__What is needed__: Check each line below for the word "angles", and copy those that have it.
◇ ◇ ◇ ◇
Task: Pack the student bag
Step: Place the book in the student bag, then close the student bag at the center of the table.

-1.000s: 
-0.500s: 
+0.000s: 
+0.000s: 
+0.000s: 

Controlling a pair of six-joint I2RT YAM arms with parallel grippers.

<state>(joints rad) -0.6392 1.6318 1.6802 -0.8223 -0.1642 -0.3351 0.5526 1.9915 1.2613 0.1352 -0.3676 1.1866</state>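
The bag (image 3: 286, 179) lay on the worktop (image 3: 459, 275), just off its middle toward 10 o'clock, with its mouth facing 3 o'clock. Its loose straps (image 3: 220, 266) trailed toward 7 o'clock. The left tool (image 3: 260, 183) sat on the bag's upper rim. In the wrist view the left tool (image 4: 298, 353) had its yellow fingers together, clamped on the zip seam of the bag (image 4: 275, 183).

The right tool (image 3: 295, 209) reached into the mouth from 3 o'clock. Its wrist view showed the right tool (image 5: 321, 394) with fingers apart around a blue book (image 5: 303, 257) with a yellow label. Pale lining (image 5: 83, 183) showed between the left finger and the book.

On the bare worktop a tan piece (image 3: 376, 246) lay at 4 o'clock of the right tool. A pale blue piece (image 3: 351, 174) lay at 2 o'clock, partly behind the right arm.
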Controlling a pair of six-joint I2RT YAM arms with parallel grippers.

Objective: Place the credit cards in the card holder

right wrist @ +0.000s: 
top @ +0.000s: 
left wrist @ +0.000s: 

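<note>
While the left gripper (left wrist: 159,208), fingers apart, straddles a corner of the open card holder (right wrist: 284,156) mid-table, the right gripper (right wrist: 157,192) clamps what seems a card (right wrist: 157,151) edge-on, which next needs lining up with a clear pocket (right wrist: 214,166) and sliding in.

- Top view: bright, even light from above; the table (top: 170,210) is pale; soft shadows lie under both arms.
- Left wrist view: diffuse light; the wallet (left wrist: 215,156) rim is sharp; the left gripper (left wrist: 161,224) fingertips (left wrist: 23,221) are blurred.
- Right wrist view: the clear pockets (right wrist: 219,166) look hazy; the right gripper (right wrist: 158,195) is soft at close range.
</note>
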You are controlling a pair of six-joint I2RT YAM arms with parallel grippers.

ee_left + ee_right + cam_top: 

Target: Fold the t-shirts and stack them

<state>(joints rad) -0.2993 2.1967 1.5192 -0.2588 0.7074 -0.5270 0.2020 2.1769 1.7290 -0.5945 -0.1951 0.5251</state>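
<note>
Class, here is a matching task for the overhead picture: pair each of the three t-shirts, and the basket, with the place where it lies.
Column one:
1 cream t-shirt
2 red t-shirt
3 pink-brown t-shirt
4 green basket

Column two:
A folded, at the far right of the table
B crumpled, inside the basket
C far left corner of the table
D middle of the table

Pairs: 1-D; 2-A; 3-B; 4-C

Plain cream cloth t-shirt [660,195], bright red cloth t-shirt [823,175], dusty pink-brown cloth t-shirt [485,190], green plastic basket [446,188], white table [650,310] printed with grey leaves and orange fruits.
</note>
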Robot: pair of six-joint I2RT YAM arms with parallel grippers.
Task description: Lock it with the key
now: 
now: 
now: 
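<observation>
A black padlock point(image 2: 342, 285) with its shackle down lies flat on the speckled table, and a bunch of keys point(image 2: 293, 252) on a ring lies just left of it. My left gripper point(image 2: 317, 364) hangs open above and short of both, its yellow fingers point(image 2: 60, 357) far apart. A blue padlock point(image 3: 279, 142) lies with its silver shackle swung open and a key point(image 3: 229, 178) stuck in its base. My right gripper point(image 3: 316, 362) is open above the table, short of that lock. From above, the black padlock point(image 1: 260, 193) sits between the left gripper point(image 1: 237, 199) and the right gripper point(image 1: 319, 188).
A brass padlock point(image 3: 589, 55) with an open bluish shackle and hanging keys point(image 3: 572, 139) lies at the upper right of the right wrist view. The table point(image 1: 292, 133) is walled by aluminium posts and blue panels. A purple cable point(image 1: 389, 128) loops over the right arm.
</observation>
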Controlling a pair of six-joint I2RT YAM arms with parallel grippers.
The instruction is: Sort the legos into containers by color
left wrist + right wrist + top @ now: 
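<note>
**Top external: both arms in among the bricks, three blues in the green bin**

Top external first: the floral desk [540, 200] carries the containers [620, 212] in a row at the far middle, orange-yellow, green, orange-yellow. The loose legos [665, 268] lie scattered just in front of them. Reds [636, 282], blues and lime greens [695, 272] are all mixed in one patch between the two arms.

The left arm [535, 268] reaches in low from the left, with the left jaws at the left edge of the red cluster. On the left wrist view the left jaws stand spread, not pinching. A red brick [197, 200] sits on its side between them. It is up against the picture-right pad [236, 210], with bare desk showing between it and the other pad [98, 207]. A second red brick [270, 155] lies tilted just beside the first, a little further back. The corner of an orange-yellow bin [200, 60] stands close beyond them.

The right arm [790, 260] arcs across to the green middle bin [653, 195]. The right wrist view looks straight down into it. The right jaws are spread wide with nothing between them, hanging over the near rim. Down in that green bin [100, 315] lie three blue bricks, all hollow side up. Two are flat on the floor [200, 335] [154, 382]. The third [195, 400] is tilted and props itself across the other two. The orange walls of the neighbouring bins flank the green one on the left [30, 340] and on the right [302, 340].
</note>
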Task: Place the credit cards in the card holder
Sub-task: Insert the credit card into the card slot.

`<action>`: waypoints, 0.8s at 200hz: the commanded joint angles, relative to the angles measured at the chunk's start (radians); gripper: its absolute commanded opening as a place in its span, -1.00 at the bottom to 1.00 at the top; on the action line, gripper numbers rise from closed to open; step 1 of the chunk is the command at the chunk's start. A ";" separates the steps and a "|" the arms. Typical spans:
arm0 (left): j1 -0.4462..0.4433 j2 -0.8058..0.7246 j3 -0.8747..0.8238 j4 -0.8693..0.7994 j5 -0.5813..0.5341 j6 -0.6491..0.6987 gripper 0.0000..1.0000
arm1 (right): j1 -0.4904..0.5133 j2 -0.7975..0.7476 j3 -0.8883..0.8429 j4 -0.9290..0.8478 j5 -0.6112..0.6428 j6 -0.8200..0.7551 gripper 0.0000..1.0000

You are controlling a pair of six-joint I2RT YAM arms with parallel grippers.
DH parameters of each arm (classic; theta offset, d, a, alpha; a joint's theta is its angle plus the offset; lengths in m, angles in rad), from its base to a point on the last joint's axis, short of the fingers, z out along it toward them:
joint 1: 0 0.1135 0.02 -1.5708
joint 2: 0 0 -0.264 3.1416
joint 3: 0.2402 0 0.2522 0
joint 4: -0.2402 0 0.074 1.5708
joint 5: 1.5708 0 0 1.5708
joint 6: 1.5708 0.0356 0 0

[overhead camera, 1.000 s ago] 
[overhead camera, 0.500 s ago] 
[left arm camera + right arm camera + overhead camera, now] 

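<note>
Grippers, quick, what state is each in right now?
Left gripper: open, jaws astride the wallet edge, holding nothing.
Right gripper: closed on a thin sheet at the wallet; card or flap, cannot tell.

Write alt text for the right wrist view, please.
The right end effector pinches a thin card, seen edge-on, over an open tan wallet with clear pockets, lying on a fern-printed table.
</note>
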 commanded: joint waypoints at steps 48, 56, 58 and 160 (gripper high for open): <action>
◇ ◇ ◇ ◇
__The answer__:
`<action>`: waypoints, 0.8s at 200hz: the commanded joint angles, relative to the angles measured at the chunk's start (radians); gripper: its absolute commanded opening as a place in its span, -1.00 at the bottom to 1.00 at the top; on the action line, gripper numbers rise from closed to open; step 1 of the chunk is the command at the chunk's start. A ";" separates the steps and a "|" the arms. Typical spans:
DH parameters of each arm (classic; theta offset, d, a, alpha; a joint's theta is its angle plus the offset; lengths in m, angles in rad), from its base to a point on the last joint's axis, short of the fingers, z out along it toward them:

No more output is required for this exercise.